Given the promising potential to relieve the social and economic burden of GDM, comprehensive and high-quality clinical research with adequate power to identify evidence-based preventive strategies is urgently warranted. Therefore, we present a multicentre, open-label and parallel-group randomised study protocol to explore whether an individualised nutritional intervention can effectively reduce the prevalence of GDM in pregnant women who have been identified by a prediction model in the first trimester to be at high risk for the disease.

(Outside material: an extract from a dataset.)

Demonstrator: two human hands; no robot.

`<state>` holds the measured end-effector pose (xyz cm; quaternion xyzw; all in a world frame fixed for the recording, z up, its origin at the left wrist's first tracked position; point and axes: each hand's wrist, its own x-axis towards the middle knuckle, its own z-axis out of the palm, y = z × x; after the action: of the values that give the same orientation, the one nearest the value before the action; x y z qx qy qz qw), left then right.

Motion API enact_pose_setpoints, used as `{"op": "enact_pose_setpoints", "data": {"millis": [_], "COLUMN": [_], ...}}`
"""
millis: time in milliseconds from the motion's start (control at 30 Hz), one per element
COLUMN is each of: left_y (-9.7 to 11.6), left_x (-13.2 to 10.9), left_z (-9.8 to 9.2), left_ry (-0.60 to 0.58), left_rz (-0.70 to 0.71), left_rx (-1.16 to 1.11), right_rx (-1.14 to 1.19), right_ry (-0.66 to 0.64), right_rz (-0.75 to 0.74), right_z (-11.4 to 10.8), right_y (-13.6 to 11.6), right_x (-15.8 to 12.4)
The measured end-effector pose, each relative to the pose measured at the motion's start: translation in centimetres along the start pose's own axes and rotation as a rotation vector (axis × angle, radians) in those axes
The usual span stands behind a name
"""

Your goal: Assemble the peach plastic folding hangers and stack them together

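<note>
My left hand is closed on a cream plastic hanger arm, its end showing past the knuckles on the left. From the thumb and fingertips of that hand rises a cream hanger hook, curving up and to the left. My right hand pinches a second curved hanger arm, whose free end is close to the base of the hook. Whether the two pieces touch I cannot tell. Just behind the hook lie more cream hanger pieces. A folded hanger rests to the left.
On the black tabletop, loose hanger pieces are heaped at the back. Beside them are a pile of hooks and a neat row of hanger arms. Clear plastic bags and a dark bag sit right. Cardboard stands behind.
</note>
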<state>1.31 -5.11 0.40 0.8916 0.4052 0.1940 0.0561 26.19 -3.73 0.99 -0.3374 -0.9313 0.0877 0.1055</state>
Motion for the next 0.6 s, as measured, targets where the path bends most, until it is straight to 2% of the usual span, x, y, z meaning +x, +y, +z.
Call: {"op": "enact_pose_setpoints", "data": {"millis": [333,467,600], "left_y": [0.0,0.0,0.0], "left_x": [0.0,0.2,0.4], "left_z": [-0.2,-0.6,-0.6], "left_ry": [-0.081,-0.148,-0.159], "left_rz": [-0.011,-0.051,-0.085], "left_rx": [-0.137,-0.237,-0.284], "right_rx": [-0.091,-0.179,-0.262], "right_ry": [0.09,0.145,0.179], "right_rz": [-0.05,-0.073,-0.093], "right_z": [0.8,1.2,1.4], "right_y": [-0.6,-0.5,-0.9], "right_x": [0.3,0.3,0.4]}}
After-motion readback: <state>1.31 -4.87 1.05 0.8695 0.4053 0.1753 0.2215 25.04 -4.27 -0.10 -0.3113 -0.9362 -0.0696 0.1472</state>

Previous studies have built various risk evaluation models for GDM taking different clinical risk factors into consideration; however, these models lack external validation or applicability for clinical practice [
22‐
24]. Prior to the design of this study, we developed a novel logistic regression prediction model via advanced machine learning, the establishment details of which have been published previously [
25]. The model selected 7 out of 73 clinical indicators: age, blood triglyceride level, fasting blood glucose and HbA1c levels in early pregnancy, family history of diabetes in first-degree relatives, multiple pregnancy and previous history of GDM. These indicators were considered to be sensitive predictors of GDM as early as the initiation of pregnancy in previous studies [
22‐
24,
26‐
30]. With a solid theoretical foundation, this pragmatic trial will provide reliable clinical evidence of the efficacy of an individualised nutritional intervention to prevent GDM among high-risk populations.